Type: Bug Priority: Major - P3
Reporter: Jack Mulrow Assignee: Jack Mulrow
Resolution: Fixed Votes: 0
Labels: None
Remaining Estimate: Not Specified
Time Spent: Not Specified
Original Estimate: Not Specified

Issue Links:
Backports
Depends
Backwards Compatibility: Fully Compatible
Operating System: ALL
Backport Requested:
v3.6
Sprint: Sharding 2018-01-29, Sharding 2018-02-12
Participants:
Linked BF Score: 0

 Description   

If the source shard primary steps down during a migration, it can trigger one of the cleanupOnError scope guards in the MigrationSourceManager. This calls MigrationManager::_cleanup, which can call ShardServerCatalogCacheLoader::waitForCollectionFlush, which will uassert if the node is no longer primary, and because this was called inside a scope guard and isn't caught, the exception triggers std::terminate() and crashes the server.

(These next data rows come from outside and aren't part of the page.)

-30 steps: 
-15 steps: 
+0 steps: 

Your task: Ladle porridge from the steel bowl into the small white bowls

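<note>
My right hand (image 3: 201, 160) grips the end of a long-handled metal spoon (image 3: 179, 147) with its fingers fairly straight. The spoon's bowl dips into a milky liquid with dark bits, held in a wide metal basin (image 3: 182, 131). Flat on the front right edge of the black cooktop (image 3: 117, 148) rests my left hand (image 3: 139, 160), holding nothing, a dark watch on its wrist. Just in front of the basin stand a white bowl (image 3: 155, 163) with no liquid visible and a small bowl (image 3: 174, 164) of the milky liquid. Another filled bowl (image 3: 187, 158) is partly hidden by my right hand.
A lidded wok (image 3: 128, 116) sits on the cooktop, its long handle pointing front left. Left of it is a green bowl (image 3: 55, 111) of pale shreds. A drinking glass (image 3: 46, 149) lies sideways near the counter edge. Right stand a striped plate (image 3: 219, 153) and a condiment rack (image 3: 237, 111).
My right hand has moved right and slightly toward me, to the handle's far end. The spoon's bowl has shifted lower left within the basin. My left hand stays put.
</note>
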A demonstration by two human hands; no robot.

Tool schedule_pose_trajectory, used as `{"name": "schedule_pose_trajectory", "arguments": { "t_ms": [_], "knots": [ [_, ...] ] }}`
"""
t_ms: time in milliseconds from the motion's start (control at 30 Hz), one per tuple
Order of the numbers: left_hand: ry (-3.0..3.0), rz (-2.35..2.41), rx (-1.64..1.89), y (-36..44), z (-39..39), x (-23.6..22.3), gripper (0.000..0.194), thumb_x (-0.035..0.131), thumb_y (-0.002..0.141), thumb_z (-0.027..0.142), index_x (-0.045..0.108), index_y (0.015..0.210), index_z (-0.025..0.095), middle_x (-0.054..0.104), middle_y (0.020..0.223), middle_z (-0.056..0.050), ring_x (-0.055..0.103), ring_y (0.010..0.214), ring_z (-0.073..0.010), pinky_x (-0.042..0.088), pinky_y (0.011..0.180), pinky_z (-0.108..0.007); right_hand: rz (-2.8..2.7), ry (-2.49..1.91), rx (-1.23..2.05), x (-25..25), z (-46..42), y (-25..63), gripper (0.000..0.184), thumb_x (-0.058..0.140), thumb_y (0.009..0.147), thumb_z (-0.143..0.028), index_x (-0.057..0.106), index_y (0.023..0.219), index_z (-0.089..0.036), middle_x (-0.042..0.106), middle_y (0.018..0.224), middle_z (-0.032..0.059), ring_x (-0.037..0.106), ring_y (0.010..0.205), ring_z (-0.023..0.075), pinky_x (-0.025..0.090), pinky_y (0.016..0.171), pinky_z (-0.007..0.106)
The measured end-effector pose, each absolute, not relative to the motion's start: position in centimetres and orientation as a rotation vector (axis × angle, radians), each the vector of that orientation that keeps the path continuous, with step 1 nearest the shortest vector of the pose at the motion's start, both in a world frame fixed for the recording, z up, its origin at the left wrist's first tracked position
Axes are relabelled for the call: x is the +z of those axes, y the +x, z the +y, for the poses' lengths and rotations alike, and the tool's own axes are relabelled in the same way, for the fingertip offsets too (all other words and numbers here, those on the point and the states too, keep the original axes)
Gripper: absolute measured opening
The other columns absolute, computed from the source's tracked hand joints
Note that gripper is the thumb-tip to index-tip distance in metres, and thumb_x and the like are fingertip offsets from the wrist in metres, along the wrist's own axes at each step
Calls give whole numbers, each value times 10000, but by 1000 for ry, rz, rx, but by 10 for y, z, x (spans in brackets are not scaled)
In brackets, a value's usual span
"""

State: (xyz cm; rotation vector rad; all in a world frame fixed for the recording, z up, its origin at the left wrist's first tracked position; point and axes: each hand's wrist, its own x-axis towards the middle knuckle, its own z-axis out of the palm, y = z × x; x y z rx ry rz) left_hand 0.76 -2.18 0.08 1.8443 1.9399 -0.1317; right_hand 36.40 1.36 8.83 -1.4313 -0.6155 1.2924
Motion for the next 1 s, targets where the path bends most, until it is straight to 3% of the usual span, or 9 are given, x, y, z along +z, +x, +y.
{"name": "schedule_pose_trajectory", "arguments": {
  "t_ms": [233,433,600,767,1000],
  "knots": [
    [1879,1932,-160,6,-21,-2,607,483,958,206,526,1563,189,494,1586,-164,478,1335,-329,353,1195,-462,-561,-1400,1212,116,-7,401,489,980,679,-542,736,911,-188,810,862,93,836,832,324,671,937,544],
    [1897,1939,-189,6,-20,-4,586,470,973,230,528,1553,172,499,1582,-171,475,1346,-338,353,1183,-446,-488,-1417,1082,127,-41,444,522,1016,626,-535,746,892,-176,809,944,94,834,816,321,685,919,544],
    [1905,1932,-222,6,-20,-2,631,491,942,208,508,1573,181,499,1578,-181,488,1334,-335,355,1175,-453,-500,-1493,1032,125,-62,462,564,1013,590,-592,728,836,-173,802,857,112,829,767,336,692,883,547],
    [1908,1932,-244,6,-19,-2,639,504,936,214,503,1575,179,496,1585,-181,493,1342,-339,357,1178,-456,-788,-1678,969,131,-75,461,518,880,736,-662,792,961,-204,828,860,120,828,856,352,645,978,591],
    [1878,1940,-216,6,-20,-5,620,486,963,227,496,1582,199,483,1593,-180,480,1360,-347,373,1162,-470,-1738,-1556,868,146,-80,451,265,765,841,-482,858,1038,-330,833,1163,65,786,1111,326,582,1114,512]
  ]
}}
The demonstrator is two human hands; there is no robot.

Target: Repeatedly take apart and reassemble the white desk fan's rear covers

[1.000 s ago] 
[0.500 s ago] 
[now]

Example failure: https://evergreen.mongodb.com/task/mongodb_mongo_master_enterprise_rhel_62_64_bit_coverage_concurrency_sharded_with_stepdowns_and_balancer_patch_e4ba7722773f68d42a66af7439e585cc2136d003_5a4ceaabe3c3316388000020_18_01_03_14_41_42/0



 Comments   
Comment by Githook User [ 01/Feb/18 ]

Author:

{'email': 'jack.mulrow@mongodb.com', 'name': 'Jack Mulrow', 'username': 'jsmulrow'}

Message: SERVER-32592 Ignore stepdown errors in MigrationSourceManager::cleanupOnError

(cherry picked from commit 1a8a0e35dca5f3a2bd4fa40a5e80576f1c72e221)
Branch: v3.6
https://github.com/mongodb/mongo/commit/8111ba6001650c3df1d1cfe9e8bc9203a82e6586

Comment by Githook User [ 30/Jan/18 ]

Author:

{'email': 'jack.mulrow@mongodb.com', 'name': 'Jack Mulrow', 'username': 'jsmulrow'}

Message: SERVER-32592 Ignore stepdown errors in MigrationSourceManager::cleanupOnError
Branch: master
https://github.com/mongodb/mongo/commit/1a8a0e35dca5f3a2bd4fa40a5e80576f1c72e221

Generated at Thu Feb 08 04:30:41 UTC 2024 using Jira 9.7.1#970001-sha1:2222b88b221c4928ef0de3161136cc90c8356a66.